• WORK REQUIRED
For the listing below, print exactly the lines from the line with "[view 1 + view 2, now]" to the line with "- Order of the", both included, and nothing beyond them.

• DATA FOR THIS EXERCISE
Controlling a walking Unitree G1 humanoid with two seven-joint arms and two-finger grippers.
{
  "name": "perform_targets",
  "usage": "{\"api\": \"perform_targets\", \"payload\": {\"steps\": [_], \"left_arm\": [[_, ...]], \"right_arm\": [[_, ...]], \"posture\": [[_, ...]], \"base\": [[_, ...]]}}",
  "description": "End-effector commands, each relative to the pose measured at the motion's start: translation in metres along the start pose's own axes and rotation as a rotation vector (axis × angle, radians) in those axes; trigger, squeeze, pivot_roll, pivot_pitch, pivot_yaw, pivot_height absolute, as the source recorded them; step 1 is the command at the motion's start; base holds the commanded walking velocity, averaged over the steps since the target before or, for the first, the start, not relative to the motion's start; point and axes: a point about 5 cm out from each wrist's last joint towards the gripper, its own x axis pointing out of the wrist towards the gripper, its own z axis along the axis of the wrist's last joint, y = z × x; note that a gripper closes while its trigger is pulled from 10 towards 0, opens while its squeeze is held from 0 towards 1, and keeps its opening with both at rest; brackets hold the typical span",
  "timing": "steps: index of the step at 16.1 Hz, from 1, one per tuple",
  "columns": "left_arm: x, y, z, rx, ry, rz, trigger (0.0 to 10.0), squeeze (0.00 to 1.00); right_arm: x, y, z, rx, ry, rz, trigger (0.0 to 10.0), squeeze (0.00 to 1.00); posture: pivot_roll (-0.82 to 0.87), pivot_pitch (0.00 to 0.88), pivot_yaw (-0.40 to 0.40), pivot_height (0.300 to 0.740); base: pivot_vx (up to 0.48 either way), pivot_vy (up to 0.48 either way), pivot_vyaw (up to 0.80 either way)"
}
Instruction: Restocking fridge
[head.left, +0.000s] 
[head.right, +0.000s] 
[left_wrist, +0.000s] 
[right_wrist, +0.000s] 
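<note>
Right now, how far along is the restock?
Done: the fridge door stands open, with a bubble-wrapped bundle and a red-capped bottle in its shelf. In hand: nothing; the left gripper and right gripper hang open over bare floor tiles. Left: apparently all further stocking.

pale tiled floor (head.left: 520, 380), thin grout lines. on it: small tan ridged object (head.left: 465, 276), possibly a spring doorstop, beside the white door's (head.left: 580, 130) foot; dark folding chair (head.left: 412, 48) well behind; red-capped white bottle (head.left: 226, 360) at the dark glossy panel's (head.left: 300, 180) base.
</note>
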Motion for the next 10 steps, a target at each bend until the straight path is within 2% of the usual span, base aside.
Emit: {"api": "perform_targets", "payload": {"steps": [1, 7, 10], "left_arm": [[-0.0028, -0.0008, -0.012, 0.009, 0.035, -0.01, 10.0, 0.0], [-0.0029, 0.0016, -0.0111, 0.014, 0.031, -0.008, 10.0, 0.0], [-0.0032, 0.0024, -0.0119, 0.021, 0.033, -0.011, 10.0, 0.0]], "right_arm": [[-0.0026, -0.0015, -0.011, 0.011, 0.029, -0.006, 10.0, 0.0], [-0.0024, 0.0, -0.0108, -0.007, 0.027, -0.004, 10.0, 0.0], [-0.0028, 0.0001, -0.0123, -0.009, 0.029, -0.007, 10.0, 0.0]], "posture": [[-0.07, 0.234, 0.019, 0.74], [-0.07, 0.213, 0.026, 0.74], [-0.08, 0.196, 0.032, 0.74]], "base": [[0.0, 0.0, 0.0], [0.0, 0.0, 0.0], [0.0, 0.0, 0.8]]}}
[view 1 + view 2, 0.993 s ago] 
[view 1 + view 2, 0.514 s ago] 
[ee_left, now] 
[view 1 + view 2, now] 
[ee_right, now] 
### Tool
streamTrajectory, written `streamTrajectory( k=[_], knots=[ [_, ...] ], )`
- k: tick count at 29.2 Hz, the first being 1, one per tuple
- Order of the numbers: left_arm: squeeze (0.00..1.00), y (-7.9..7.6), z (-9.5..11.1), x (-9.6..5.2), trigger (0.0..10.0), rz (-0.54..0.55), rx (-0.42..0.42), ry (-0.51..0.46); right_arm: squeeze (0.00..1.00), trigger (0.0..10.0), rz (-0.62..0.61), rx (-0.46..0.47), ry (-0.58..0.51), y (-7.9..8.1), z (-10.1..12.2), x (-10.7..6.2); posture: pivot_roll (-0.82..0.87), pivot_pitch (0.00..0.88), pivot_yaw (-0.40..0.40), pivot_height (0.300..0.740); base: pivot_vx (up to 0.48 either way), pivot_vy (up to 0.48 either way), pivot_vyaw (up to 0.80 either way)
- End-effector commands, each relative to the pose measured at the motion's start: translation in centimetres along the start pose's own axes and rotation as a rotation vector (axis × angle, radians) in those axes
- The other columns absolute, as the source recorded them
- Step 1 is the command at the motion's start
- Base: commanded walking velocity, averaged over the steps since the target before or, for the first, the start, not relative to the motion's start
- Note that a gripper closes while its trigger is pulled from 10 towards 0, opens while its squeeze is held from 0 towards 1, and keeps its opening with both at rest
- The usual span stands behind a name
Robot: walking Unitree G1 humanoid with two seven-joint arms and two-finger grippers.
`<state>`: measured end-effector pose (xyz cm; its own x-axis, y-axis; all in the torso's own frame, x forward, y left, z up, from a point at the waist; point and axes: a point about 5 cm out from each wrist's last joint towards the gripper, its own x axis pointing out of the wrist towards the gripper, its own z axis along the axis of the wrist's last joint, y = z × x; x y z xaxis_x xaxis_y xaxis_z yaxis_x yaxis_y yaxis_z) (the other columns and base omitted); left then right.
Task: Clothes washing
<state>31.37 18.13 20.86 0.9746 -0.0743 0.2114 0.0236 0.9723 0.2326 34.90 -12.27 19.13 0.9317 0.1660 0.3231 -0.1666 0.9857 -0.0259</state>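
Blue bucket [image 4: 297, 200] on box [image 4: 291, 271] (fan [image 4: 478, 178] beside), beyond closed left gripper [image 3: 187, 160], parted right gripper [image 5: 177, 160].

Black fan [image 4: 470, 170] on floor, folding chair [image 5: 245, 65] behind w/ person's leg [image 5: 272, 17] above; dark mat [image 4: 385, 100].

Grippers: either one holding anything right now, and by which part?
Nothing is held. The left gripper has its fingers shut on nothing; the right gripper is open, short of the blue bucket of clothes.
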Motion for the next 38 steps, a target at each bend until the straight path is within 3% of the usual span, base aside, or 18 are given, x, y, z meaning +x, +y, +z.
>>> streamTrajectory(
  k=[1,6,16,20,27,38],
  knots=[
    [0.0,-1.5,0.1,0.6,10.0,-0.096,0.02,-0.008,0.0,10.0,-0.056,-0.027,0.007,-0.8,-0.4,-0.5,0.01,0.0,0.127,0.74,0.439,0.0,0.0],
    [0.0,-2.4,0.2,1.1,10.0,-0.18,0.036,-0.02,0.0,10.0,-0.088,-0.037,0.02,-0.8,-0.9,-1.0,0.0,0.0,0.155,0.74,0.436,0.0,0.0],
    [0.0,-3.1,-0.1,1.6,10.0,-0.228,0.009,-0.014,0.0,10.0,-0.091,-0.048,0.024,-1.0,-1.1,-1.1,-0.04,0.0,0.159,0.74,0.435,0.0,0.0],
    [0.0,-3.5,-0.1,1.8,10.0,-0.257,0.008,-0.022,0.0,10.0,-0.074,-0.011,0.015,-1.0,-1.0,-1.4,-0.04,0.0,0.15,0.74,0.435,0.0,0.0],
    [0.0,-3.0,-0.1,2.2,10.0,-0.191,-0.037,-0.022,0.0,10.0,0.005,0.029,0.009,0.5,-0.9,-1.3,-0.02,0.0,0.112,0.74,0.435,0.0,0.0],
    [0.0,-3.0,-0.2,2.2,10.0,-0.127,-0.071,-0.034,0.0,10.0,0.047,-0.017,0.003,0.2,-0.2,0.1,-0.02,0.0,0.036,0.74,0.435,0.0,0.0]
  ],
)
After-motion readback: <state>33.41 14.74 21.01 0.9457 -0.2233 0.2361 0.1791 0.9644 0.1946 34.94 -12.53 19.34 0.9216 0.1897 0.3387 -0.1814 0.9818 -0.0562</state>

• SOLUTION FOR THIS PROBLEM
[view 1 + view 2, now] 
[ee_right, now] 
### Tool
streamTrajectory, written `streamTrajectory( k=[_], knots=[ [_, ...] ], )`
- k: tick count at 29.2 Hz, the first being 1, one per tuple
- Order of the numbers: left_arm: squeeze (0.00..1.00), y (-7.9..7.6), z (-9.5..11.1), x (-9.6..5.2), trigger (0.0..10.0), rz (-0.54..0.55), rx (-0.42..0.42), ry (-0.51..0.46); right_arm: squeeze (0.00..1.00), trigger (0.0..10.0), rz (-0.62..0.61), rx (-0.46..0.47), ry (-0.58..0.51), y (-7.9..8.1), z (-10.1..12.2), x (-10.7..6.2); posture: pivot_roll (-0.82..0.87), pivot_pitch (0.00..0.88), pivot_yaw (-0.40..0.40), pivot_height (0.300..0.740); base: pivot_vx (up to 0.48 either way), pivot_vy (up to 0.48 either way), pivot_vyaw (up to 0.80 either way)

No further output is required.